> _Supplied material_

# # # #

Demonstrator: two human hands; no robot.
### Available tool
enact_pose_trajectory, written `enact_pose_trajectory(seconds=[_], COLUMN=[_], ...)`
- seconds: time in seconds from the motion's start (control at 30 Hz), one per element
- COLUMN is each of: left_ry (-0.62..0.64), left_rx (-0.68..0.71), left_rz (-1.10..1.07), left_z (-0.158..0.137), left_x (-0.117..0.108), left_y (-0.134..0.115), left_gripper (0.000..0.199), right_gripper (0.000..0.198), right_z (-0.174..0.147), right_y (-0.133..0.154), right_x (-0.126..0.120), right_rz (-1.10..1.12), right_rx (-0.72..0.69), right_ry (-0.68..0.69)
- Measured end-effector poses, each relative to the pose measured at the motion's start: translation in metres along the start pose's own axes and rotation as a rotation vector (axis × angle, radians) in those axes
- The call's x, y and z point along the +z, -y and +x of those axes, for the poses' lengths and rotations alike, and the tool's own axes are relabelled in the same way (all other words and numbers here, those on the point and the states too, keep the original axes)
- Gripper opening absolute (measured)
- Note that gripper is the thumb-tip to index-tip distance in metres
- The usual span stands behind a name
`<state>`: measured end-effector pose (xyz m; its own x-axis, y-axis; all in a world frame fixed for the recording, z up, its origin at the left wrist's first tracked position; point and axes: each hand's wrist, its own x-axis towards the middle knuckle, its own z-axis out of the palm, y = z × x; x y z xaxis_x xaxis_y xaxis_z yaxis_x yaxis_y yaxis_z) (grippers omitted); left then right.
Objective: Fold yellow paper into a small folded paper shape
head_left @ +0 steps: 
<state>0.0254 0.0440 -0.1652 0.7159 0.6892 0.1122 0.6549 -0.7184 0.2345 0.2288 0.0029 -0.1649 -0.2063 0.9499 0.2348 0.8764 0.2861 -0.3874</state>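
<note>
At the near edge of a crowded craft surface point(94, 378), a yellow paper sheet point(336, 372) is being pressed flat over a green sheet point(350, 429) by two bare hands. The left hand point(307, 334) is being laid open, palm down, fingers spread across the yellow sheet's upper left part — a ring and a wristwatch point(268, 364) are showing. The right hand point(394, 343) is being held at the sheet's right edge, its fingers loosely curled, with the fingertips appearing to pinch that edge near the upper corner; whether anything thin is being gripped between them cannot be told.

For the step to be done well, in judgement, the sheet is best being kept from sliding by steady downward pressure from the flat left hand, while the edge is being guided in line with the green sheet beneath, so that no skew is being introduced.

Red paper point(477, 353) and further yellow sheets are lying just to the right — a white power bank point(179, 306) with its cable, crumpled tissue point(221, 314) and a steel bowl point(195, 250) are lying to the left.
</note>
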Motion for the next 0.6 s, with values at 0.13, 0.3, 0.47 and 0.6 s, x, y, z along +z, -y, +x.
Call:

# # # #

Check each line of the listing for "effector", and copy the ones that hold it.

> _Solution to the exercise_
- Measured end-effector poses, each relative to the pose measured at the motion's start: translation in metres along the start pose's own axes and rotation as a rotation vector (axis × angle, radians) in those axes
`<state>`: measured end-effector pose (xyz m; its own x-axis, y-axis; all in a world frame fixed for the recording, z up, its origin at the left wrist's first tracked position; point and axes: each hand's wrist, its own x-axis towards the middle knuckle, its own z-axis out of the palm, y = z × x; x y z xaxis_x xaxis_y xaxis_z yaxis_x yaxis_y yaxis_z) (grippers omitted); left then right.

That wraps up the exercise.